Machine learning project using
- python
- web scraping
- pandas
- sklearn
- numpy
- preprocessing
- exploratory data analysis
-
Linear Regression: A simple regression model that assumes a linear relationship between the input variables and the target variable (rent price).
-
Decision Tree Regression: A tree-based model that splits the dataset into subsets based on feature values, aiming to predict rent based on the most influential features.
-
Random Forest: An ensemble learning method based on decision trees, which improves the prediction by averaging the results of multiple trees.
-
Support Vector Regression (SVR): A method that tries to fit the best line within a threshold of error, optimizing for a balance between underfitting and overfitting.
-
K-Nearest Neighbors (KNN): A non-parametric method that predicts rent by averaging the prices of the K nearest data points.
-
Lasso Regression: A linear model that includes L1 regularization, which helps in feature selection by penalizing the absolute size of coefficients.
-
Ridge Regression: A linear model that uses L2 regularization, which penalizes the square of the coefficients to prevent overfitting.
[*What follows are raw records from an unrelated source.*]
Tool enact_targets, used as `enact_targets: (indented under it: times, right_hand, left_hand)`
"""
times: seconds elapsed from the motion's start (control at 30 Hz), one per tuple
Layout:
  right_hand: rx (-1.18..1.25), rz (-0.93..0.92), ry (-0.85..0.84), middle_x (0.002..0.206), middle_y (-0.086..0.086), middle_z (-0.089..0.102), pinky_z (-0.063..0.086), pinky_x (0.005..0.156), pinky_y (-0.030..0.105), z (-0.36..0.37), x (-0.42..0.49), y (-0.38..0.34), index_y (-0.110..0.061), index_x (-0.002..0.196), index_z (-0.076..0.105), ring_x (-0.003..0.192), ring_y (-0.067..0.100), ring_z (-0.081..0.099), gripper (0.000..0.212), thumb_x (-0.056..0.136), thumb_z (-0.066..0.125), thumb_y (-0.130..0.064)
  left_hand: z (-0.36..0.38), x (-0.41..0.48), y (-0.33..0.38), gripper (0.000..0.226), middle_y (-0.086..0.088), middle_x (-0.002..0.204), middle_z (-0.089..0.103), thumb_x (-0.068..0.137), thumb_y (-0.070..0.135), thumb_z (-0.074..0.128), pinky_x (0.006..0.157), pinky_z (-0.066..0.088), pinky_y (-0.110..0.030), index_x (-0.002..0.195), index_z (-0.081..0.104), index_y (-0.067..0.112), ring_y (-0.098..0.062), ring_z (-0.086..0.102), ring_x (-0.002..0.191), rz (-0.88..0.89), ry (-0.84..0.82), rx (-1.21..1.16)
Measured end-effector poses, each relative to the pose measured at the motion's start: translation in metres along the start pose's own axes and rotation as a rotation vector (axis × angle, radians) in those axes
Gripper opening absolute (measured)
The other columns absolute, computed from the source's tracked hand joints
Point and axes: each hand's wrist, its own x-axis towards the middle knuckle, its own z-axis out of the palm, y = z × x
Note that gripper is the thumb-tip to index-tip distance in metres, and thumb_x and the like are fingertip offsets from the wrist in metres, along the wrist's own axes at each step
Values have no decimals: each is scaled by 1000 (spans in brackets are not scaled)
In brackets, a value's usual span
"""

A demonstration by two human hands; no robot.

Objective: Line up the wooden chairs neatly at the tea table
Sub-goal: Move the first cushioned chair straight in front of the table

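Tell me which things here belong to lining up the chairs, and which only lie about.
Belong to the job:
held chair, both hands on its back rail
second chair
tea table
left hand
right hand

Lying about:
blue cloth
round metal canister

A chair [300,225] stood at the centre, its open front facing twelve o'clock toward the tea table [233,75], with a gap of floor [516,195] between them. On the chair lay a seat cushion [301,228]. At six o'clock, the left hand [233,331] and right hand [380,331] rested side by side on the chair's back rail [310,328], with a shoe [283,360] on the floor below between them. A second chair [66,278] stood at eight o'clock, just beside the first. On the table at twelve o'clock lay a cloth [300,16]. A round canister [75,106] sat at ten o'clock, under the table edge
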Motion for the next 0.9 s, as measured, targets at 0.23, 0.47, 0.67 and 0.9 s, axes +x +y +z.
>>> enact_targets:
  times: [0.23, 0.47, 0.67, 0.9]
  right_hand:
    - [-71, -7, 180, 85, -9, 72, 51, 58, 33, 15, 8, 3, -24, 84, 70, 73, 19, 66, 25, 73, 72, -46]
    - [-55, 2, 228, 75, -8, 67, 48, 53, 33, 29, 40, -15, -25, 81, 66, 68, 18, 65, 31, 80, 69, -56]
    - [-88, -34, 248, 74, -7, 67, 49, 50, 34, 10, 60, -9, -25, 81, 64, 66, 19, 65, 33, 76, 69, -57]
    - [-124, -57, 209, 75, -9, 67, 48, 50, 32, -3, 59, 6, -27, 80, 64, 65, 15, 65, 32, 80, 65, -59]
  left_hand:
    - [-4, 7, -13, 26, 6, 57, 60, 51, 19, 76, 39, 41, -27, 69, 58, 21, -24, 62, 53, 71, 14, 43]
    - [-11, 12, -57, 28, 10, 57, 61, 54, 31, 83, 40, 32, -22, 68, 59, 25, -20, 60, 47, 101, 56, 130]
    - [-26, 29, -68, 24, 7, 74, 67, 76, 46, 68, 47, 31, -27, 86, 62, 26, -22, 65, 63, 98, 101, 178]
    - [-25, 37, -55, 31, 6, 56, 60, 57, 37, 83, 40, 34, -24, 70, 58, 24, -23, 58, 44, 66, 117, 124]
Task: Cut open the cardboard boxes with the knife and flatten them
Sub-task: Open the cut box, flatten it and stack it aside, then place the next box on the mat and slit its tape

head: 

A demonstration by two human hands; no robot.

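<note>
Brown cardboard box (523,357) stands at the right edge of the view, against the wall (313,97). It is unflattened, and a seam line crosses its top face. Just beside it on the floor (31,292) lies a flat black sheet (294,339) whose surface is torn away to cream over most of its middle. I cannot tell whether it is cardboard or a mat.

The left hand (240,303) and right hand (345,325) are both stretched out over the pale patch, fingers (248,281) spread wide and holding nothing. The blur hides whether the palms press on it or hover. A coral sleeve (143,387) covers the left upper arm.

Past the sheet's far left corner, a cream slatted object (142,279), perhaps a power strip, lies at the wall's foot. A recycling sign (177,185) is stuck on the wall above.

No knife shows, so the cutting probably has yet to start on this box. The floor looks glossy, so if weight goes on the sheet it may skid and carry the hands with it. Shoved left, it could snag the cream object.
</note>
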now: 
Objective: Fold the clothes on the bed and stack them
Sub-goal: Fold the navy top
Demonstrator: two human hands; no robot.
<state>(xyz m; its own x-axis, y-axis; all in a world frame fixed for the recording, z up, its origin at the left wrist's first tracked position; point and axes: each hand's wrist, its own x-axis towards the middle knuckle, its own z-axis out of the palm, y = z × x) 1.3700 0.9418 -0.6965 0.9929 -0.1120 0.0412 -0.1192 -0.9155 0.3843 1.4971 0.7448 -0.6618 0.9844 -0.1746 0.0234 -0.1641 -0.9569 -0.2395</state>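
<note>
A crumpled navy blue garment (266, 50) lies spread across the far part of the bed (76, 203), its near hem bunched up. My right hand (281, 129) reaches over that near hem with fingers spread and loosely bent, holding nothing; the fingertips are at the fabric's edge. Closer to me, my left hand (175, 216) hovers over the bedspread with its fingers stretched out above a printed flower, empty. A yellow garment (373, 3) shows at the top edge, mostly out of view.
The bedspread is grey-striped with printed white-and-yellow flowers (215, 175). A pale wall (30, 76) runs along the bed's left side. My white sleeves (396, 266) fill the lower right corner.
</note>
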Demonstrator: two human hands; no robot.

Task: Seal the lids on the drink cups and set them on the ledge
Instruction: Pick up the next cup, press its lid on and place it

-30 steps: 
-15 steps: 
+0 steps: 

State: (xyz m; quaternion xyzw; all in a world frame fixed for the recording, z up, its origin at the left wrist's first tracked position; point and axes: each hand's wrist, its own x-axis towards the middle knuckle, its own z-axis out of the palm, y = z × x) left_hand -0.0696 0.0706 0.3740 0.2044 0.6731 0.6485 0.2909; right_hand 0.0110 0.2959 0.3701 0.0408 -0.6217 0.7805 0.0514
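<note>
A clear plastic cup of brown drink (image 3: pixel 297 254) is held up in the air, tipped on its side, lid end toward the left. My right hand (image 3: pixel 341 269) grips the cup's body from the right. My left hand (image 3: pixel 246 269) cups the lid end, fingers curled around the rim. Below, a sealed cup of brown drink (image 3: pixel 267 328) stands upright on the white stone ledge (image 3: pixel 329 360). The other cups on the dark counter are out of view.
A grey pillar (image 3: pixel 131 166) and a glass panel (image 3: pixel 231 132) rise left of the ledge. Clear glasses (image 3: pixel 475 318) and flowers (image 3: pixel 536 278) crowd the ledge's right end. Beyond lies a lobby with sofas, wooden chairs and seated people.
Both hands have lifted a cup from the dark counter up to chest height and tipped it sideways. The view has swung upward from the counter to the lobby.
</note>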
Before training the models, I performed the following preprocessing steps:
-
Data Cleaning: Handled missing values and removed irrelevant features.
-
Feature Engineering: Created new features that could better capture the variation in rent prices.
-
Normalization/Scaling: Applied feature scaling to ensure that algorithms like KNN and SVR perform optimally.
I used the following metrics to evaluate the models:
-
Mean Squared Error (MSE): The average squared difference between the predicted and actual values.
-
R-squared: A measure of how well the model explains the variance in the data.